Output verbatim the lines beginning at the one that contains "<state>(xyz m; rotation" and ending at the last line of the material, inclusive of both.

__Supplied information__:
========================
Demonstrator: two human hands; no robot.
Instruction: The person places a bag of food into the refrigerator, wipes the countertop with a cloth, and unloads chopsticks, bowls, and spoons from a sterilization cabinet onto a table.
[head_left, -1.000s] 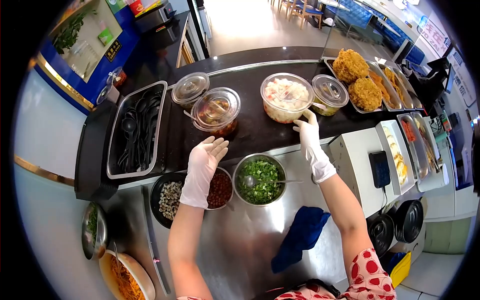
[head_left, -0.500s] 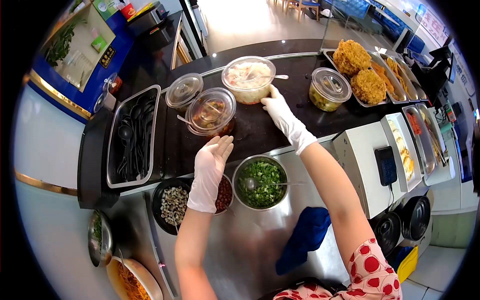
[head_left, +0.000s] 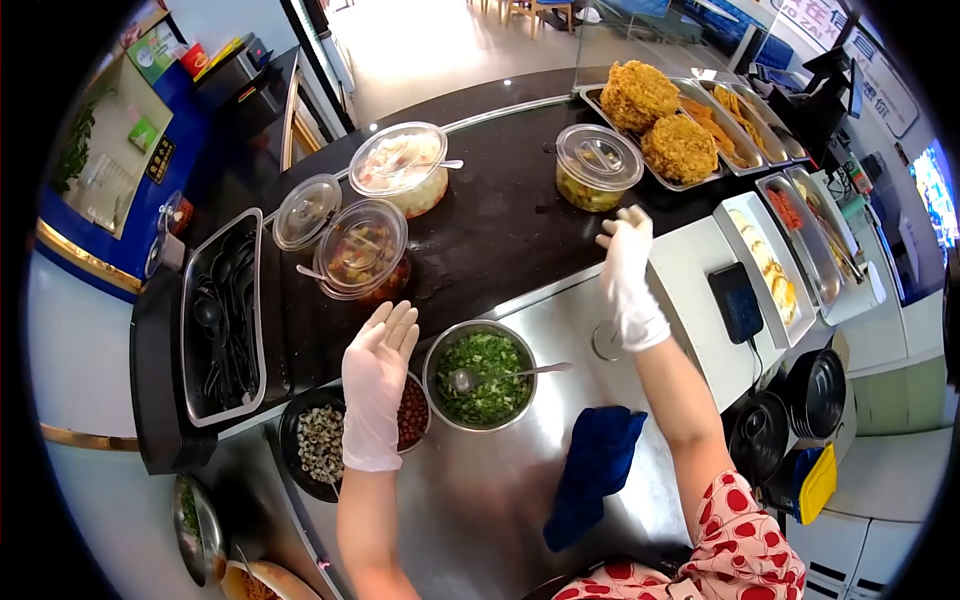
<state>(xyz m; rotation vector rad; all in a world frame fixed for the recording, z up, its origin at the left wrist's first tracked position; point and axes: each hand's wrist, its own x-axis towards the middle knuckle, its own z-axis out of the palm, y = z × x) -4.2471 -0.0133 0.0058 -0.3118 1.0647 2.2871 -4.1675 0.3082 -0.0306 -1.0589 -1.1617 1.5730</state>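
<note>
A round lidded tub [head_left: 597, 182] sits just beyond the empty right hand [head_left: 628, 262]; the left hand [head_left: 376, 375], also empty, is farther off.

The rightmost tub [head_left: 598, 170] stands just beyond the right hand [head_left: 628, 252].

This is an eatery, seen from behind its serving counter [head_left: 490, 240]: it bears fried food [head_left: 680, 152], lidded tubs [head_left: 598, 165], a tray [head_left: 261, 300] of black spoons [head_left: 215, 315] and a glass screen [head_left: 612, 50], with chairs [head_left: 540, 7] beyond.
</note>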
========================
__Response__:
<state>(xyz m; rotation vector rad; all in a world frame fixed for the recording, z up, its origin at the left wrist's first tracked position; point and axes: each hand's wrist, its own x-axis towards the middle knuckle, its own z-axis out of the palm, y = z × x) -4.2471 -0.0133 0.0058 -0.3118 1.0647 2.2871 -4.1675 0.3082 -0.0306 -1.0589 -1.1617 1.5730</state>
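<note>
A round lidded tub [head_left: 597, 182] sits just beyond the empty right hand [head_left: 628, 262]; the left hand [head_left: 376, 375], also empty, is farther off.

The rightmost tub [head_left: 598, 170] stands just beyond the right hand [head_left: 628, 252].

This is an eatery, seen from behind its serving counter [head_left: 490, 240]: it bears fried food [head_left: 680, 152], lidded tubs [head_left: 598, 165], a tray [head_left: 261, 300] of black spoons [head_left: 215, 315] and a glass screen [head_left: 612, 50], with chairs [head_left: 540, 7] beyond.
</note>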

The exercise asks for nothing further.